Hi All,
I'm looking at a vdbench failure that says we fail at start of workload on first read for BAD_READ_RETURN: 'Read was successful, but data buffer contents not changed' with a before/after pattern of "Front: dea96590 End: deadeeee" --> This seems to indicate a data validation problem, but let's not be so quick to claim this. Workload starts and we first get a 797 error reported by vdbench.
Sys:
18.04LTS Kernel 5.3
vdbench 50403
java 1.8
Workload (script6.txt):
data_errors=1
sd=sd1,lun=/dev/nvme6n1,align=4k
wd=wd1,sd=sd1,rdpct=100,seekpct=-1,xfersize=64k,openflags=o_direct
rd=run1,wd=wd1,iorate=max,threads=64,elapsed=115200,interval=60
vdbench output:
17:43:04.001 Starting RD=run1; I/O rate: Uncontrolled MAX; elapsed=115200; For loops: threads=64
17:43:04.333 17:43:04.333 localhost-0: 17:43:04.332 op: read lun: /dev/nvme6n1 lba: 131072 0x00020000 xfer: 65536 errno: BAD_READ_RETURN: 'Read was successful, but data buffer contents not changed'
17:43:04.836 killCommand: /vdbench/vdbench SlaveJvm -m localhost -n localhost-10-200519-17.43.03.086 -l localhost-0 -p 5582
17:43:04.836
17:43:04.836 'data_errors=1' requested. Abort rd=run1 after last error.
17:43:04.836
17:43:04.836 removeKillAtEnd(): Unable to find /vdbench/vdbench SlaveJvm -m localhost -n localhost-10-200519-17.43.03.086 -l localhost-0 -p 5582
java.lang.RuntimeException: 'data_errors=1' requested. Abort rd=run1 after last error.
at Vdb.common.failure(common.java:350)
at Vdb.common.failure(common.java:297)
at Vdb.ErrorLog.countErrorsOnMaster(ErrorLog.java:224)
at Vdb.SlaveOnMaster.processSlave(SlaveOnMaster.java:207)

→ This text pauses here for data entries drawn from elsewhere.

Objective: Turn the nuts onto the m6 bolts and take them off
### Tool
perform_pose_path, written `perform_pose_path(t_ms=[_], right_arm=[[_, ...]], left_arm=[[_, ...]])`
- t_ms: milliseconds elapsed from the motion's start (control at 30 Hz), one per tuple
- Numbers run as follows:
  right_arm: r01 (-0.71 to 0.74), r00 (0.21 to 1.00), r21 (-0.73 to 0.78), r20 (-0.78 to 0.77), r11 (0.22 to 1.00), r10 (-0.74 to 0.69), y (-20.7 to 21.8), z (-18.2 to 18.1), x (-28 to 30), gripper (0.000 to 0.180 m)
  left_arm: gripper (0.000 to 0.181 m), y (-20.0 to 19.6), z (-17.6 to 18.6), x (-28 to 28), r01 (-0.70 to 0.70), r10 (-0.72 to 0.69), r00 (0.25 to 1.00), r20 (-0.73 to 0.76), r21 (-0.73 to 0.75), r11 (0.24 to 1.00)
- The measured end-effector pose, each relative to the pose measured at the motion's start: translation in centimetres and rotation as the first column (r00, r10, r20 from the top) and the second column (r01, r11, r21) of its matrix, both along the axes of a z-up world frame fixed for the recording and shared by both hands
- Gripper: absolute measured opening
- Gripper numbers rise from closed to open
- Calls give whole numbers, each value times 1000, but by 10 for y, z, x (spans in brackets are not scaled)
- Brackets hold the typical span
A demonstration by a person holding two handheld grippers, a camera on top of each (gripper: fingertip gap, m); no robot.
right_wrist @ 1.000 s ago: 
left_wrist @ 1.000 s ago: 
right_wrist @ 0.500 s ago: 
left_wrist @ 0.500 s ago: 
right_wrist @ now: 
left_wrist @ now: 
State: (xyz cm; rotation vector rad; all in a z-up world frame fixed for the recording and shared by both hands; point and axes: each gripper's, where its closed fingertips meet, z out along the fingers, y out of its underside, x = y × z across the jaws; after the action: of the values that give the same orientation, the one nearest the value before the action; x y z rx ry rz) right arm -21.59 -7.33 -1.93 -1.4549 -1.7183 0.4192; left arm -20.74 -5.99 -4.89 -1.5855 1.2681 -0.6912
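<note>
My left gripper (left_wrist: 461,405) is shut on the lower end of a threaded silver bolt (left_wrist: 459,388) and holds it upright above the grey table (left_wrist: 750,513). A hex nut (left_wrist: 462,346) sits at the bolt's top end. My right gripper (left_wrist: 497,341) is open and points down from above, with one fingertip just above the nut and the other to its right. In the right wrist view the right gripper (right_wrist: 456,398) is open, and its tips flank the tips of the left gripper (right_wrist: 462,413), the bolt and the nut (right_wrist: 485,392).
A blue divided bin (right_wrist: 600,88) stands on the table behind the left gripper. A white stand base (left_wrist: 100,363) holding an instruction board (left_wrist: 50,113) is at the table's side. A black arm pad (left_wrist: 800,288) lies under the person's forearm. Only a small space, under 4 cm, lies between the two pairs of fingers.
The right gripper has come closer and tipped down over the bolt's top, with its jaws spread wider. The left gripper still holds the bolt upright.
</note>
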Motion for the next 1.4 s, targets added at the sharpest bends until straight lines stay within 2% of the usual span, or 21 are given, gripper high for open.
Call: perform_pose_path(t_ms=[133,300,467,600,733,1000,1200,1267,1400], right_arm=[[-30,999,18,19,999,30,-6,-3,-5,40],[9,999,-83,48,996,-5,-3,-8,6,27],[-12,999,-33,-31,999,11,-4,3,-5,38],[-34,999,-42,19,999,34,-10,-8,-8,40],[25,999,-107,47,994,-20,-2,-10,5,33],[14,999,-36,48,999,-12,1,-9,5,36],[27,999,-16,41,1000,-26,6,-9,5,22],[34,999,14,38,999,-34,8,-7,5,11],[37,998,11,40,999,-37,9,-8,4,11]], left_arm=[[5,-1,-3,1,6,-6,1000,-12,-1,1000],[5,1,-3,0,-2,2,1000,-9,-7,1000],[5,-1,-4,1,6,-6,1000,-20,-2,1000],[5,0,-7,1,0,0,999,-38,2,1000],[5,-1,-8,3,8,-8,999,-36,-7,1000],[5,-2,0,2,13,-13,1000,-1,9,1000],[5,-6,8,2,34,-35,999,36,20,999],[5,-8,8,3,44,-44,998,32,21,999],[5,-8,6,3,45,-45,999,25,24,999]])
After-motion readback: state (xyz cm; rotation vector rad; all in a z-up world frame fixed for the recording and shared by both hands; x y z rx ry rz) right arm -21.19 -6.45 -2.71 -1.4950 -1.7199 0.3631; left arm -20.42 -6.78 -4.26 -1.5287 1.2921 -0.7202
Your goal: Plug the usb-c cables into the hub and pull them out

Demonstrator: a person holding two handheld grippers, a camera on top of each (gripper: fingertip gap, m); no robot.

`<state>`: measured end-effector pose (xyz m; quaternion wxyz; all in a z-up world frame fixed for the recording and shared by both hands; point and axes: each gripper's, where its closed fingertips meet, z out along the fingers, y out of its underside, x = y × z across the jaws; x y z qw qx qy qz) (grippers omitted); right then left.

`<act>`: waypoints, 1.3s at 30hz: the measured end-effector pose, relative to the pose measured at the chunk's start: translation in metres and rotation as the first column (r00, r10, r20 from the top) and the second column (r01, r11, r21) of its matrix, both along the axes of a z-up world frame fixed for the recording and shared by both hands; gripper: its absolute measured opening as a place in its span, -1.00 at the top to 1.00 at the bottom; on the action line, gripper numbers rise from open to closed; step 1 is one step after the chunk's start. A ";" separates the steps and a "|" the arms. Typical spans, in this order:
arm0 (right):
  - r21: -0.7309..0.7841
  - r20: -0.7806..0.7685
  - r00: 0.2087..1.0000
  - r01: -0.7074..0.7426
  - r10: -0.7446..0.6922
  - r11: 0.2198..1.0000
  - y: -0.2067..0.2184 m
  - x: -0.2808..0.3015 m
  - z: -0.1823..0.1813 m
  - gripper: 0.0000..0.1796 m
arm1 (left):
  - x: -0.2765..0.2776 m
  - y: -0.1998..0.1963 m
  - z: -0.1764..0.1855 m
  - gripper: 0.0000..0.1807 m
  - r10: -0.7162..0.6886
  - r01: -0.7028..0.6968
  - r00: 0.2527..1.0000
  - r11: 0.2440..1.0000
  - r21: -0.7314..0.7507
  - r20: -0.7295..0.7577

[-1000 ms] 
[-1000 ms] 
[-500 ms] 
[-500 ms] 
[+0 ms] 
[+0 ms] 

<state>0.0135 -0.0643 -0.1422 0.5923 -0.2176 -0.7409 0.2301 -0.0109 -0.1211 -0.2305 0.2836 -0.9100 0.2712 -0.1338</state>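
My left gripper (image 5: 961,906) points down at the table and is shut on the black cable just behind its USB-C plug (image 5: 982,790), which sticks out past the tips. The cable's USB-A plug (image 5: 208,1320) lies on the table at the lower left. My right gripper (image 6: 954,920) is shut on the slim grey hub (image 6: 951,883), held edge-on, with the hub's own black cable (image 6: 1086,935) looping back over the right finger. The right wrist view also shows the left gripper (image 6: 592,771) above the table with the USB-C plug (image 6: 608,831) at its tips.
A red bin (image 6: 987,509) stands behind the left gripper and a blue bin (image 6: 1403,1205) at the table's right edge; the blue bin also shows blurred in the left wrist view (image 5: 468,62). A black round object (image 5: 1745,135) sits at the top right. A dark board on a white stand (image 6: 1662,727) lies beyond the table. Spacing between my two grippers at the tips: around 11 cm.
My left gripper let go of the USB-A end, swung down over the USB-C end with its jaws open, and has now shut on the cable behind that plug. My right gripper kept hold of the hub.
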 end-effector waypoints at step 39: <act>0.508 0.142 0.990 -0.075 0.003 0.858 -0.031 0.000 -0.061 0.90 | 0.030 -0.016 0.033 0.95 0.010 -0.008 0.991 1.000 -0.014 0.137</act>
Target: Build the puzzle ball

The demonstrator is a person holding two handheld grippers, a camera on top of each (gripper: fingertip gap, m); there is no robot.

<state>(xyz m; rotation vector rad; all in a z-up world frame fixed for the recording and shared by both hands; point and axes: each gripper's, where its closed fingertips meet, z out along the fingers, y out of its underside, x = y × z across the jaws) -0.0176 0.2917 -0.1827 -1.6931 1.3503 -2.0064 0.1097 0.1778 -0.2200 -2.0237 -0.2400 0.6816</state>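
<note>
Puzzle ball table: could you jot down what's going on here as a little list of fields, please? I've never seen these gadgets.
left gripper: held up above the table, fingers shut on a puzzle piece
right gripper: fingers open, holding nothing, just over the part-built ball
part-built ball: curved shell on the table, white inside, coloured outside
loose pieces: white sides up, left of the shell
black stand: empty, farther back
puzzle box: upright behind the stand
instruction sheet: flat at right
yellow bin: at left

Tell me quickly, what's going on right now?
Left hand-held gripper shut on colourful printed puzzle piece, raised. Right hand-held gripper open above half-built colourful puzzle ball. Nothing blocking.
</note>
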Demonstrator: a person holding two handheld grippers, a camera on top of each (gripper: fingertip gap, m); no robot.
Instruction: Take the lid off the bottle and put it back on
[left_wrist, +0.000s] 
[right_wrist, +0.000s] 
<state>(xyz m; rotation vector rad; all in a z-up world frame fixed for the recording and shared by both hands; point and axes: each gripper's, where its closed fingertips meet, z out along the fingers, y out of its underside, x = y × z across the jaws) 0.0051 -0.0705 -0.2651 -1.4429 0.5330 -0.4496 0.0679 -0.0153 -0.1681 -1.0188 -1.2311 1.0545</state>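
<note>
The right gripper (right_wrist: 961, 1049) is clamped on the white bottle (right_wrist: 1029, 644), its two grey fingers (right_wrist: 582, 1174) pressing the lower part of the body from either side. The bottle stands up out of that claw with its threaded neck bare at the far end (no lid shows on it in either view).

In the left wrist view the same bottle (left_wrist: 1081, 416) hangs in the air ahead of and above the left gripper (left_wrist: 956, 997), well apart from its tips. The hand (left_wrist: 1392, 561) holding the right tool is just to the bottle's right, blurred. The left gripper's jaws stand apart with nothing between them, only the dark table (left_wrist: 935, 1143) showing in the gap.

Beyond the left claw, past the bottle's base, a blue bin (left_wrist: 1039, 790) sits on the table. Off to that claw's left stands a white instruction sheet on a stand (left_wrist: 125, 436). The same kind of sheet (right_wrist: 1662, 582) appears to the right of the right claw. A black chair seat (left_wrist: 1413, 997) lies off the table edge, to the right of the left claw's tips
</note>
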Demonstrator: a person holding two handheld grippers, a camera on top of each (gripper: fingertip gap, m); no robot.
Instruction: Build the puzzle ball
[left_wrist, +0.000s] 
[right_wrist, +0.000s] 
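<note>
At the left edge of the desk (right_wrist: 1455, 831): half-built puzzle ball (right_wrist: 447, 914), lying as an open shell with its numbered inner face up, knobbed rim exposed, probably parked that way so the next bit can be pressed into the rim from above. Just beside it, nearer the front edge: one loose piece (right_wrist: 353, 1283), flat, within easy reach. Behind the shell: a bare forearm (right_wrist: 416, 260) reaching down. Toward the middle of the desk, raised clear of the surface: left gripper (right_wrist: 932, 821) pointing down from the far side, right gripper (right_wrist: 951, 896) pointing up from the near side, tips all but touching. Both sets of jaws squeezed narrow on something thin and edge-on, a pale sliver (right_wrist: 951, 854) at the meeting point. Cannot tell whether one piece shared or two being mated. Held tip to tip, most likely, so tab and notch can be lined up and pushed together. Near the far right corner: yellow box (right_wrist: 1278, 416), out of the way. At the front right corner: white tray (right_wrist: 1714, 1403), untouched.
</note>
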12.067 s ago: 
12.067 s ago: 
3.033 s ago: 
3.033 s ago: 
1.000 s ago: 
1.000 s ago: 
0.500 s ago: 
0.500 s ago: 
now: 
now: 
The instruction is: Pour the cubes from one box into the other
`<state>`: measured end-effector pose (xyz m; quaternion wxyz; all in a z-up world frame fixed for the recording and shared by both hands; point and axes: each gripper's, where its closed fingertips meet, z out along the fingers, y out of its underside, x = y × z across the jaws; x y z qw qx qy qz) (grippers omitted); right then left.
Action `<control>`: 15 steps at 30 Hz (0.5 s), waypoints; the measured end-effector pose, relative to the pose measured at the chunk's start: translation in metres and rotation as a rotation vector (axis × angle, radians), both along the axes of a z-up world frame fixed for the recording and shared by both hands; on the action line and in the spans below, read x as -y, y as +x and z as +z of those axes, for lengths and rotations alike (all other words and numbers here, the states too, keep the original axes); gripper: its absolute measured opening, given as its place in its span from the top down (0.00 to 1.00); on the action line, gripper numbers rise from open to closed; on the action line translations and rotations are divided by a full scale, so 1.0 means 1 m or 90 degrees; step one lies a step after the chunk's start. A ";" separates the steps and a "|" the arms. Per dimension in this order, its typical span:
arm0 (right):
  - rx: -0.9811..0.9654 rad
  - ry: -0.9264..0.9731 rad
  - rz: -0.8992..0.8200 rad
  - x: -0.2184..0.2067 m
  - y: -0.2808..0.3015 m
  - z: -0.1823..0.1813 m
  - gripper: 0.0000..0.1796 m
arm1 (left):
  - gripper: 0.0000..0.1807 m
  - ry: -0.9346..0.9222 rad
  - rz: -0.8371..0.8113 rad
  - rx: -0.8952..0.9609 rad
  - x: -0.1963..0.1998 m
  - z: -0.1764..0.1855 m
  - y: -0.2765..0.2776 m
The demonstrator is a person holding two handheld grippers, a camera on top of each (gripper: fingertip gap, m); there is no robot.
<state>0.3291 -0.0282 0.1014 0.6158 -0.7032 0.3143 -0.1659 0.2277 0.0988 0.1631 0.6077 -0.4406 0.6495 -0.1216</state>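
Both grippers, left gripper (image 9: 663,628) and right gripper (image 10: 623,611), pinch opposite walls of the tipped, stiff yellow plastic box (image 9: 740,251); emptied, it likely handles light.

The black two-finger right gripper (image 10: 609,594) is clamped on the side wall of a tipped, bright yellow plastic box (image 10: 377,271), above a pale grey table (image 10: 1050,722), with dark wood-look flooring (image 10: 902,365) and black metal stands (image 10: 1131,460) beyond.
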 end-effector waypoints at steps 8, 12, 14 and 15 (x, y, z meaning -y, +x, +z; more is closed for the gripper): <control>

at Vdb.SlaveOnMaster.run(SlaveOnMaster.java:42)
Std Out:
17:43:03.350 17:43:03.349 SlaveJvm execution parameter: '-m localhost'
17:43:03.350 17:43:03.349 SlaveJvm execution parameter: '-n localhost-10-200519-17.43.03.086'
17:43:03.350 17:43:03.350 SlaveJvm execution parameter: '-l localhost-0'
17:43:03.350 17:43:03.350 SlaveJvm execution parameter: '-p 5582'
17:43:03.350 17:43:03.350 SlaveJvm positional parameter: 'SlaveJvm'
17:43:03.448 17:43:03.447 successfully connected to master localhost
17:43:03.448 17:43:03.447 Connection to localhost using port 5582 successful
17:43:03.536 17:43:03.535 ticks_per_second: 100
17:43:03.547 17:43:03.547 Configuration interpretation took 0.01 seconds
17:43:03.679 17:43:03.679 Beginning of run setup
17:43:03.680 17:43:03.679 File '/var/log/messages' does not exist. Monitoring bypassed
17:43:03.680 17:43:03.679 **********************
17:43:03.680
17:43:03.680
17:43:03.680 17:43:03.679 File '/var/log/messages.1' does not exist. Monitoring bypassed
17:43:03.758 17:43:03.758 Opening sd=sd1,lun=/dev/nvme6n1; write: false; flags: OpenFlags: 0x00004000 OtherFlags: 0x00000000
17:43:03.770 17:43:03.770 Started 1 Workload Generator threads.
17:43:03.834 17:43:03.834 Started 64 i/o threads for sd1
17:43:03.834 17:43:03.834 Started a total of 64 i/o threads.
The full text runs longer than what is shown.